The last we hear of Richard, he’s doing just fine. The show even hints that he’s no longer so hung up on Monica, as he’s erased their sex tape to record himself with another woman. As almost all of us know from mourning our own ones-who-got-away, life eventually must go on. While we might occasionally entertain the bittersweet dream of what could have been, most of us do come to find a sense of peace with our real lives. Take The Umbrellas of Cherbourg: when Guy and Geneviève reunite years after their split, the past that could have been remains painful to them both, but Guy isn’t interested in reopening old wounds, and the movie ends with him joyfully playing in the snow with his wife and son. Friends’ own Phoebe also gets a second chance with her one who got away, David, but by this point, she’s really into someone else.

Meanwhile, stories that go in the opposite direction and do reunite a former couple can sometimes ring false. The entire premise of How I Met Your Mother is based on category 1 — the idea that the many women Ted dates are all stepping stones on the way to the most important woman in his life: the titular mother, Tracy. But in a last-minute twist, the series finale revealed that Ted was actually going to end up with his one-that-got-away, Robin, and this was now a category 3 “fantasy fulfilled” story (or even a category 1 story where Tracy was the stepping stone, not Robin).
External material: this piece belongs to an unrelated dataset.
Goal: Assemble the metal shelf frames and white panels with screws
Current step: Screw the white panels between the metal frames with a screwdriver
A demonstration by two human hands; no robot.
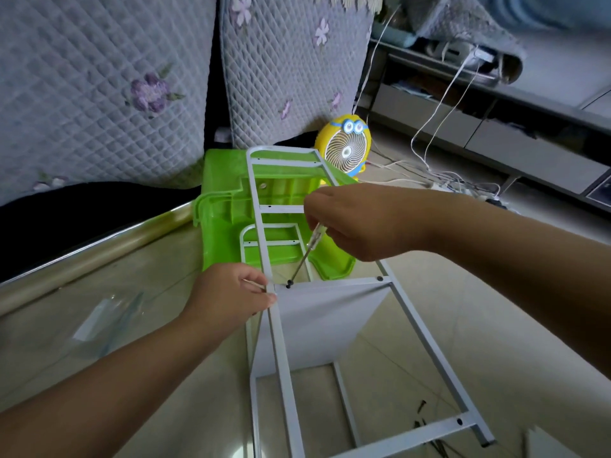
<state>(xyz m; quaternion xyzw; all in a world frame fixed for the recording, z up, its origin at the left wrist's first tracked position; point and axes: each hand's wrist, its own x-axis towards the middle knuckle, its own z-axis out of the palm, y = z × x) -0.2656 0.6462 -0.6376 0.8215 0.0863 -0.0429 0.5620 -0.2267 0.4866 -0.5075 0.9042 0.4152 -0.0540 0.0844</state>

Penny Mosby: “You made us sit down and listen to this story about how you met Mom. Yet Mom’s hardly in the story. This is a story about how you’re totally in love with Aunt Robin.” - How I Met Your Mother 9x24

And the disappointed audience reaction underlined that finding your way back to an old flame after many years can make more sense in theory than in practice.

As Cheryl Strayed writes in her “Dear Sugar” advice column, “I’ll never know and neither will you of the life you don’t choose. We’ll only know that whatever that sister life was, it was important and beautiful and not ours. It was the ghost ship that didn’t carry us. There’s nothing to do but salute it from the shore.”

Still, while Monica may have overcome all romantic feelings for Richard, his influence on her can’t be erased. The important people who cross through our lives imprint a part of themselves on us. Most “one that got away” relationships are truly gone for good. But if we listen closely, we can still hear the echoes of that love reverberating through us.

Ilsa Lund: “When I said I would never leave you—”

Rick Blaine: “And you never will.” - Casablanca

Works Cited

Strayed, Cheryl. “DEAR SUGAR, The Rumpus Advice Column #71: The Ghost Ship That Didn’t Carry Us.” The Rumpus, 21 Apr. 2011.